Si petugas polisi tercenung. Sejauh ini ia belum mendapatkan petunjuk jelas perihal menghilangnya si pemuda seperti yang dilaporkan oleh Ibunya di hadapannya. Namun sebaliknya, ia merasa sangat penasaran dengan lanjutan cerita si pemuda di dalam recorder tersebut. Maka ia segera menelusuri layar recorder dan menekan tombol ‘next’ untuk memutar file rekaman berikutnya.

“Kamis, 31 Maret. Jam 23.05.

“Beberapa malam setelah aku mengerjakan crop circle-ku aku mulai mengalami mimpi aneh. Aku tidak dapat menjelaskannya. Semuanya serba kelabu dan seakan-akan pikiranku diselimuti kabut. Tapi, celakanya, di saat tengah sendirian seperti ini aku mendadak dapat mengingat kembali kilasan-kilasan mimpi aneh tersebut, berkelebatan di dalam kepalaku setiap kali aku melihat ranjang tidurku yang bresprei putih. Orang-orang tinggi berbaju putih. Ranjang—tepatnya seperti meja—dengan cahaya putih yang menyilaukan di langit-langit. Lalu tatapan-tatapan penuh selidik yang menakutkan. Semua gambar itu seperti dilemparkan begitu saja, silih berganti, di dalam kepalaku dalam durasi yang bahkan sangat cepat untuk diingat.

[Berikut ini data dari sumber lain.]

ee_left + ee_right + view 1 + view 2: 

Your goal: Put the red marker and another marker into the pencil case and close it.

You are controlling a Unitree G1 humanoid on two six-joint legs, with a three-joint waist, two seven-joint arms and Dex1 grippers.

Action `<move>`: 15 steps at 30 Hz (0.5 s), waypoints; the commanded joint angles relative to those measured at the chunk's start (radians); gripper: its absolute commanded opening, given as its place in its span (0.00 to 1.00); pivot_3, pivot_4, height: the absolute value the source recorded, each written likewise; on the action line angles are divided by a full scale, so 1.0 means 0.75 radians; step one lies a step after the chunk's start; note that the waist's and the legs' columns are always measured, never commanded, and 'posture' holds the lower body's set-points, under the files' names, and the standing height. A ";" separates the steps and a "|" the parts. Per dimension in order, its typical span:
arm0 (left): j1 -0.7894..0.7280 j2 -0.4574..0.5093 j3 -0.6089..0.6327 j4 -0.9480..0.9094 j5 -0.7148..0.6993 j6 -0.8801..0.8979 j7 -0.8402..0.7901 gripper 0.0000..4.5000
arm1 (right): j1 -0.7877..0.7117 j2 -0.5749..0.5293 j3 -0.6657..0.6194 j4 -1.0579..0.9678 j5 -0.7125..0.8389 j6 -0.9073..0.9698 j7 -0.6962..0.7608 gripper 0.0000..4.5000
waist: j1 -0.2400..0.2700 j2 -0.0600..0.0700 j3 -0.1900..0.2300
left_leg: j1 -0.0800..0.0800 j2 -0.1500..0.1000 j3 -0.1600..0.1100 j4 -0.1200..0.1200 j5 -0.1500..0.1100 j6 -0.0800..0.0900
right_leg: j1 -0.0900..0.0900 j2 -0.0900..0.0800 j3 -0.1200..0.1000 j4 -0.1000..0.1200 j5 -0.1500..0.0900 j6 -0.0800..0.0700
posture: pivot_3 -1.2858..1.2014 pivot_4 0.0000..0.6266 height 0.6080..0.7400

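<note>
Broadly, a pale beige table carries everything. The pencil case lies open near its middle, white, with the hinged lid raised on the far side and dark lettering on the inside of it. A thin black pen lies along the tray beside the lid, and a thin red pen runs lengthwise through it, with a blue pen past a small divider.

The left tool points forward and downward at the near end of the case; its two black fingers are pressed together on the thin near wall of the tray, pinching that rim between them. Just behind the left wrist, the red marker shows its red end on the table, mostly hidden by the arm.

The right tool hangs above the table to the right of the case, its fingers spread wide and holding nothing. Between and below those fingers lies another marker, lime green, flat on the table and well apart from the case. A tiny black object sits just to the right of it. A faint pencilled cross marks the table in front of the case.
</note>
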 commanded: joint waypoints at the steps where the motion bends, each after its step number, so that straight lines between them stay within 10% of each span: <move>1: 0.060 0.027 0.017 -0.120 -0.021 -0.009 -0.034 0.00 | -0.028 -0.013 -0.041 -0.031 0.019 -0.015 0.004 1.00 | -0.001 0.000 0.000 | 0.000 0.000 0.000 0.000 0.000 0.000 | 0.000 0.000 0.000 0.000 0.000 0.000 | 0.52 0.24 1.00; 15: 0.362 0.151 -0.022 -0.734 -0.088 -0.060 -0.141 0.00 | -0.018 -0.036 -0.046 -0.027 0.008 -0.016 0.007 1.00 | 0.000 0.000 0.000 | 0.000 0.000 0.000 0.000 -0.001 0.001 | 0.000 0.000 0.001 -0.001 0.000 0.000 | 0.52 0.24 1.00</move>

“Maka dari itu kuputuskan untuk tidak tidur saja malam ini. Aku terus memikirkan hal itu hingga syaraf-syarafku tegang. Aku malu mengatakannya, tapi aku merasa takut untuk tidur sendirian—di atas ranjang itu. Akhirnya aku memilih duduk di meja belajarku saja dan mulai merekam semua ini. Entahlah, mungkin aku hanya paranoid… Ada sensasi aneh dan galau yang membuat jantungku berdetak lebih cepat melihat ranjang putih itu. Degup tak beraturan yang merisaukan.Sepertinya tubuhku menolak untuk berbaring di sana, dan otakku menolak untuk mengingat guna memberi penjelasan.

“Mulanya aku sama sekali tidak menghiraukan sensasi itu sejak kurasakan beberapa malam lalu, tapi malam ini ketakutan itu lebih kuat melanda diriku. Aku dicekam teror yang tak mampu kujelaskan perihal sebab musababnya. Dan aku tidak bisa tidur karenanya.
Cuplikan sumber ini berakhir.